───── THE DATA ─────
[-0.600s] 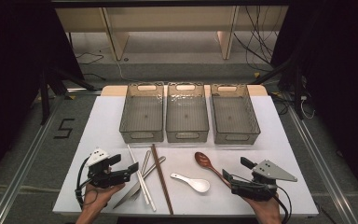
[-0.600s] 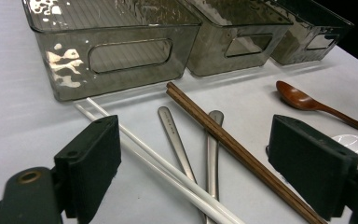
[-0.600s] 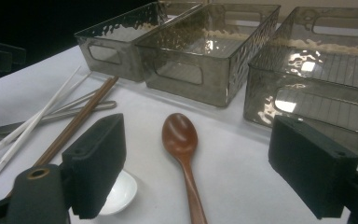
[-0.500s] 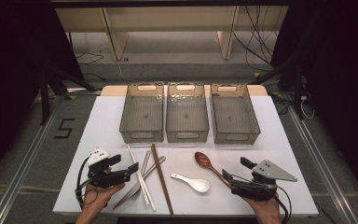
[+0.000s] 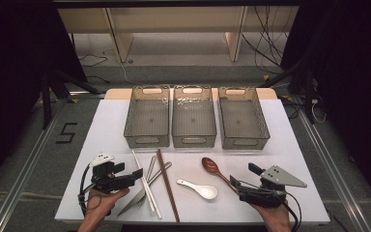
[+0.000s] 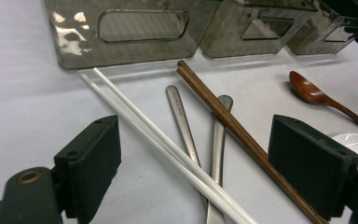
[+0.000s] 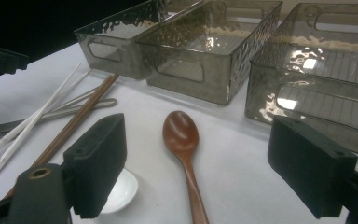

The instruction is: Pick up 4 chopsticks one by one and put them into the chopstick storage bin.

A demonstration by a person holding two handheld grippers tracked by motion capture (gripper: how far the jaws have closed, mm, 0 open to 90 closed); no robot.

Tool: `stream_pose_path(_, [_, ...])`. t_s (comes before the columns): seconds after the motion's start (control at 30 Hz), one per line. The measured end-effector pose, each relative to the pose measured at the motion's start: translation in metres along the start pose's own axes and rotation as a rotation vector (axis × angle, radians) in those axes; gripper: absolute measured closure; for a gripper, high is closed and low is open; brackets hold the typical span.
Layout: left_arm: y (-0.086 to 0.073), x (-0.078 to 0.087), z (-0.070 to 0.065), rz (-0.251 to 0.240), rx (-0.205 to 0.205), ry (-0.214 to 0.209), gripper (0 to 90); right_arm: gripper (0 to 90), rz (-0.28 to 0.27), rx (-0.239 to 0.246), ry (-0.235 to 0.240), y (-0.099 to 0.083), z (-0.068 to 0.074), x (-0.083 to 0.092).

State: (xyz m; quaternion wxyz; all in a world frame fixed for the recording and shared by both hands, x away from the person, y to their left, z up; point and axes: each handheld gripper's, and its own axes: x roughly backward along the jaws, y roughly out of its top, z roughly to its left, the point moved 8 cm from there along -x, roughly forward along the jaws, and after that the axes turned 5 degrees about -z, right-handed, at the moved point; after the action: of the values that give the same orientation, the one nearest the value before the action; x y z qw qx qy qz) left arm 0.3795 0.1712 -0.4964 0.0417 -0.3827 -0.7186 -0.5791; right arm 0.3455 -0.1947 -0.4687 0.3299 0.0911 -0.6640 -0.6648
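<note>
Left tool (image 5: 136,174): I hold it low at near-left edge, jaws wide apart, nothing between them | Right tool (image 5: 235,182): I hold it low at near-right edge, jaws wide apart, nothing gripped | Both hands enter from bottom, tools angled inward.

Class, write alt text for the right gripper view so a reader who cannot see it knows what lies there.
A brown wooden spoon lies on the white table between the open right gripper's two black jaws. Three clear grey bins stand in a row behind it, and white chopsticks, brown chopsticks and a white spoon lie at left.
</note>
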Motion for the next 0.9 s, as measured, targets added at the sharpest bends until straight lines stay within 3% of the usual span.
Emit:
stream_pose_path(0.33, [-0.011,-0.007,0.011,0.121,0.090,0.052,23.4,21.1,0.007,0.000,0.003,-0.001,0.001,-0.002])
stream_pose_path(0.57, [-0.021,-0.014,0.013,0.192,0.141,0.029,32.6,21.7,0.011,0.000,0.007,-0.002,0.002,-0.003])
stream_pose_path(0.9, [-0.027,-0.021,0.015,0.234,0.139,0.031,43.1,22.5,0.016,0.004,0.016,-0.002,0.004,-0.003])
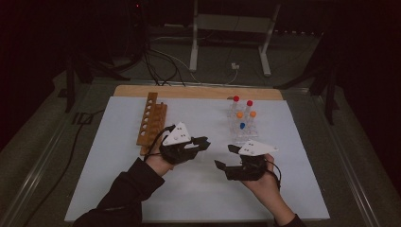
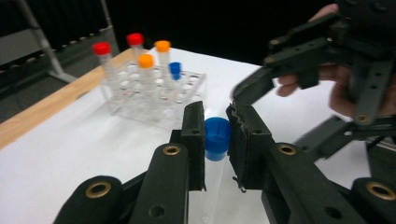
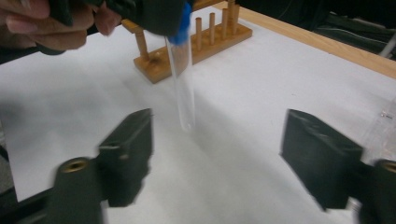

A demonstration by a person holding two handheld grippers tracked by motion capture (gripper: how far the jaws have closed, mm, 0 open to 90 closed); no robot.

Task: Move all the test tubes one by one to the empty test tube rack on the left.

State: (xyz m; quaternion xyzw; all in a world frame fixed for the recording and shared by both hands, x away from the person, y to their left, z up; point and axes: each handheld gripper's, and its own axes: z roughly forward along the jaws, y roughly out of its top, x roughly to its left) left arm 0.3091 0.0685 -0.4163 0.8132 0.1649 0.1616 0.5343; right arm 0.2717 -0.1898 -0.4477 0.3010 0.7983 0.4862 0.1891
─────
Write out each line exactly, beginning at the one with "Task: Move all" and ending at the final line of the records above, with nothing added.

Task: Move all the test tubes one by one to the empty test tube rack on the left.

State: (xyz m; quaternion xyzw; all in a world frame fixed for the recording and shared by both hands, x away from the person, y to their left, z up; point and axes: each handheld gripper's, and its own axes: z roughly forward along the jaws, y roughly out of its top, x roughly to its left) left arm 0.3091 0.0685 -0.4163 0.8132 0.1649 0.1616 0.5343; right arm 0.2717 -0.1898 -0.4477 0.3010 0.7983 0.4862 0.1891

Work on this exercise is complete.